Then... I get to work and check my e-mail... Steve was so impressed he put a quote from my e-mail in the eBook! Woo!

RSG Week 2 Summary

Exercise Goals:
Awesome!  I completed all of my strength training and my cardio Triathlons! FIVE days of workouts! From Monday to Friday I increased my push-ups and went up a rank in squats!  I also blasted my side planks up by 30 seconds! My regular planks by 70 seconds! My legs recovered and I went wild at lunges again.  Still can't do chin-ups but I can tell I'm getting stronger.  When I aim for a negative, I can tell I'm holding myself longer than the last time.

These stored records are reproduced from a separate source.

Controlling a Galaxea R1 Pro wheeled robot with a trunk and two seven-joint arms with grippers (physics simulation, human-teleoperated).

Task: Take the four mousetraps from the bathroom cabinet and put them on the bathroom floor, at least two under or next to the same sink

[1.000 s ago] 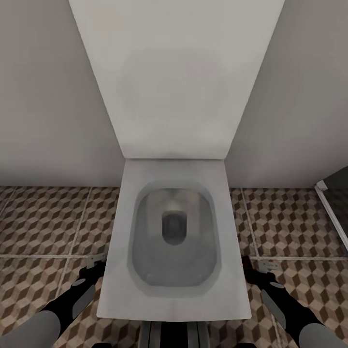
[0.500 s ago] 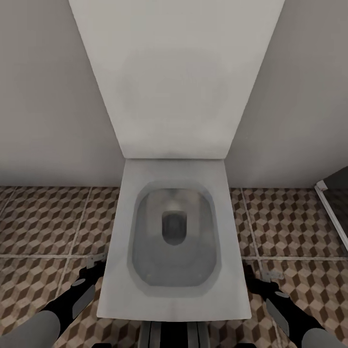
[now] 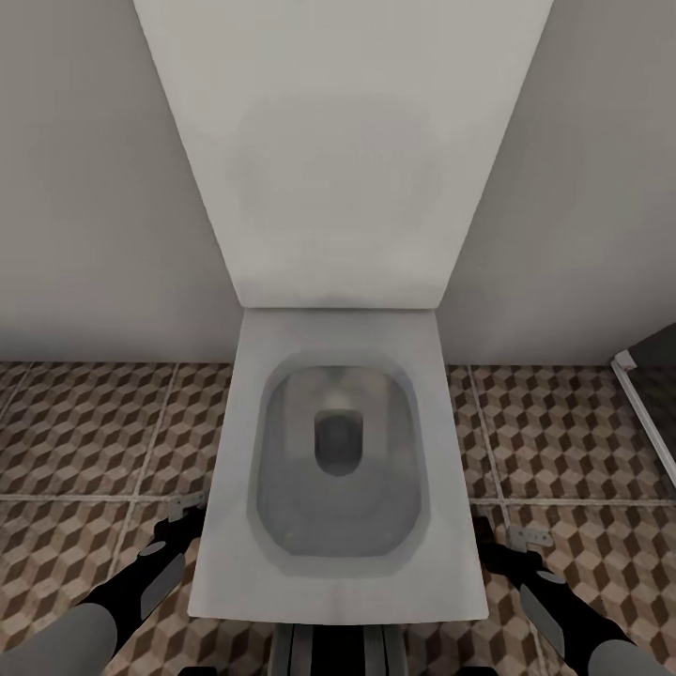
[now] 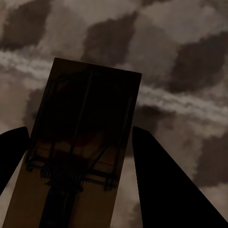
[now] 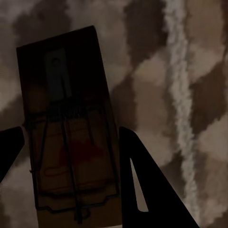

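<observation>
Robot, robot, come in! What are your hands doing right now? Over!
Left gripper shut on a mousetrap. Right gripper shut on another mousetrap. Both low over the bathroom floor. Toilet dead ahead between the arms.

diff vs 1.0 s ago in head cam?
The right hand drew back along the cube-patterned tile floor, toward the robot, holding a tan wooden mousetrap. The left hand, gripping another tan mousetrap, stayed put beside the white toilet; the view did not shift.
</observation>
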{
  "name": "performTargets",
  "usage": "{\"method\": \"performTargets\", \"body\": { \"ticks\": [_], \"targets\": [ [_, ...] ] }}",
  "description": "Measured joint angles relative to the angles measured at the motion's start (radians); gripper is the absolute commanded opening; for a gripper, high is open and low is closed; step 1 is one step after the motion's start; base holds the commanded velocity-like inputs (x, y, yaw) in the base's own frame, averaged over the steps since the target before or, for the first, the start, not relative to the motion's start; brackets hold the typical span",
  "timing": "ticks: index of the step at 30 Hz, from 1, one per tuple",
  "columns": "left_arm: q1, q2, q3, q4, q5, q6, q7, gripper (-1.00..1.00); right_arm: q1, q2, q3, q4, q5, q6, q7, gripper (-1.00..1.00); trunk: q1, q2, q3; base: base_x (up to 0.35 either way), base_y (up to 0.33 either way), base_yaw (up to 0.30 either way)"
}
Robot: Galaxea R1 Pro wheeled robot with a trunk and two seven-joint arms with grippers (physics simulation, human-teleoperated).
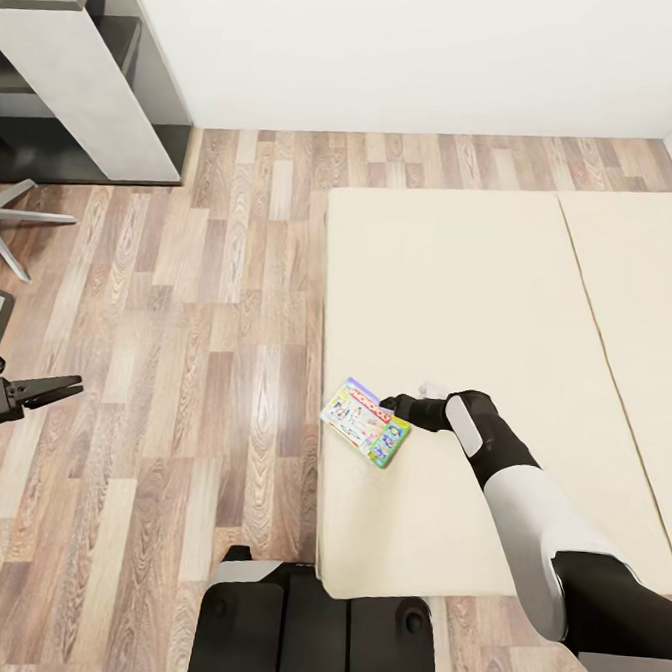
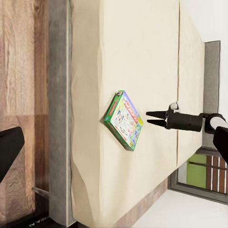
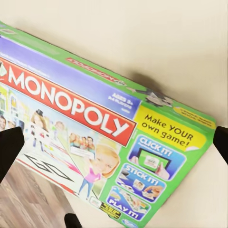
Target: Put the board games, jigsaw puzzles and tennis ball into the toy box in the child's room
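One of the board games, a green-edged Monopoly box (image 1: 365,421) (image 2: 124,119) (image 3: 99,128), lies on the bed (image 1: 460,285) at the mattress's left edge. One corner of the box pokes out over the wood floor. My right gripper (image 1: 399,409) (image 2: 148,118) hovers low over the mattress just right of the box. It is open, its fingertips are a short gap from the box's side, and nothing is between them. My left gripper (image 1: 60,390) is open over the floor far to the left. The toy box, jigsaw puzzles and tennis ball are out of view.
A light-grey table top with a dark frame (image 1: 83,88) stands at the back left, with chair legs (image 1: 13,218) below it. Wood floor (image 1: 217,318) runs between the table and the bed. My dark base (image 1: 315,635) is close to the bed's near corner.
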Motion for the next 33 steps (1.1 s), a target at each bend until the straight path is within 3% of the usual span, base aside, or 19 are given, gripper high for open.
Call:
{"method": "performTargets", "body": {
  "ticks": [33],
  "targets": [
    [0.000,0.000,0.000,0.000,0.000,0.000,0.000,1.00,0.000,-0.012,-0.002,0.014,-0.002,-0.003,-0.002,1.00,0.000,0.000,0.000,0.000,0.005,0.000]
  ]
}}
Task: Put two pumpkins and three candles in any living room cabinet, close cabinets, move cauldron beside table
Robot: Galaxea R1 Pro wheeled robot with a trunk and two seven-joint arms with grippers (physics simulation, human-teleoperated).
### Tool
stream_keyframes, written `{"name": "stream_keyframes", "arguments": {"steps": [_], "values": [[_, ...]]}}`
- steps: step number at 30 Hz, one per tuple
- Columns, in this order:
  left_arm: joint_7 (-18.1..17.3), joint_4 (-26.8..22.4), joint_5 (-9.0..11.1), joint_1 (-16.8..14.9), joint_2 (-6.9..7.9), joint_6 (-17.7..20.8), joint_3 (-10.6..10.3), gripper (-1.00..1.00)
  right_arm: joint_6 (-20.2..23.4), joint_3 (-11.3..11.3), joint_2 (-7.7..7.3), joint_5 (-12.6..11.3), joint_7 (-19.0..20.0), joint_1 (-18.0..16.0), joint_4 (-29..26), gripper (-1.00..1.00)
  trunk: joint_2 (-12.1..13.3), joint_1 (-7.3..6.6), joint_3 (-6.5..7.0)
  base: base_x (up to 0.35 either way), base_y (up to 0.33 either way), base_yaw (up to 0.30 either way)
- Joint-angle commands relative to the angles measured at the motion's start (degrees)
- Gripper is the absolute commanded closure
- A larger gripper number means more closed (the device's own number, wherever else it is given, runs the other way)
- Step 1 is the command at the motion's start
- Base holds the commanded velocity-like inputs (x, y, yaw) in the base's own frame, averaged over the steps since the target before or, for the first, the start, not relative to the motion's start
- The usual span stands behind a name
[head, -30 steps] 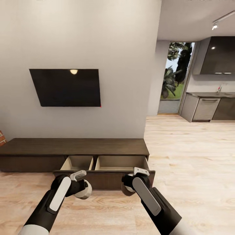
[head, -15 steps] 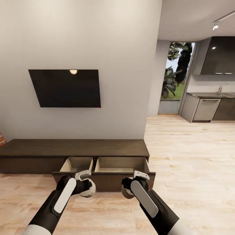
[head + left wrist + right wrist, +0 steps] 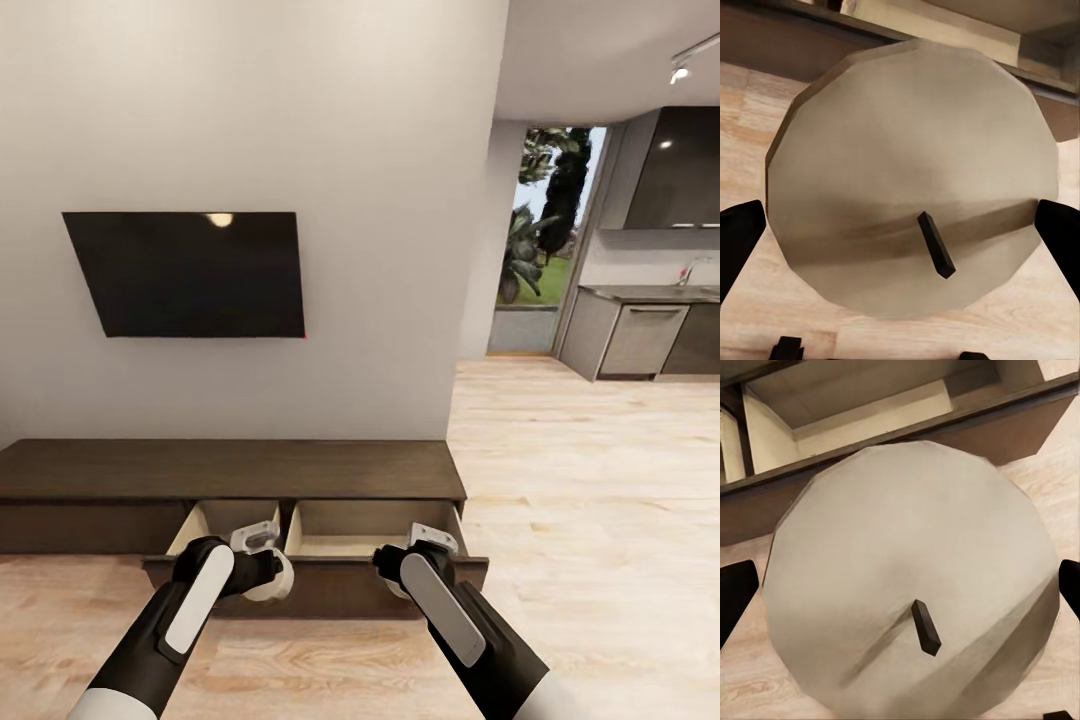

My cardio times over the prior week increased as well!  My elliptical mile increased by 50 seconds.  My three mile bike was slower, but not because I couldn't, but because I chose to go slower to continue letting my quads recover.  The greatest?  My mile on the treadmill increased by 1:03!! Astounding!

Food Goals:
Eating goals were right on.  Even on Easter, I allowed myself to have some Easter bread and a bit of candy, but everything else was spot on.  I was happy to spend the time with the family, but I'm right back on track this morning and feeling great about it.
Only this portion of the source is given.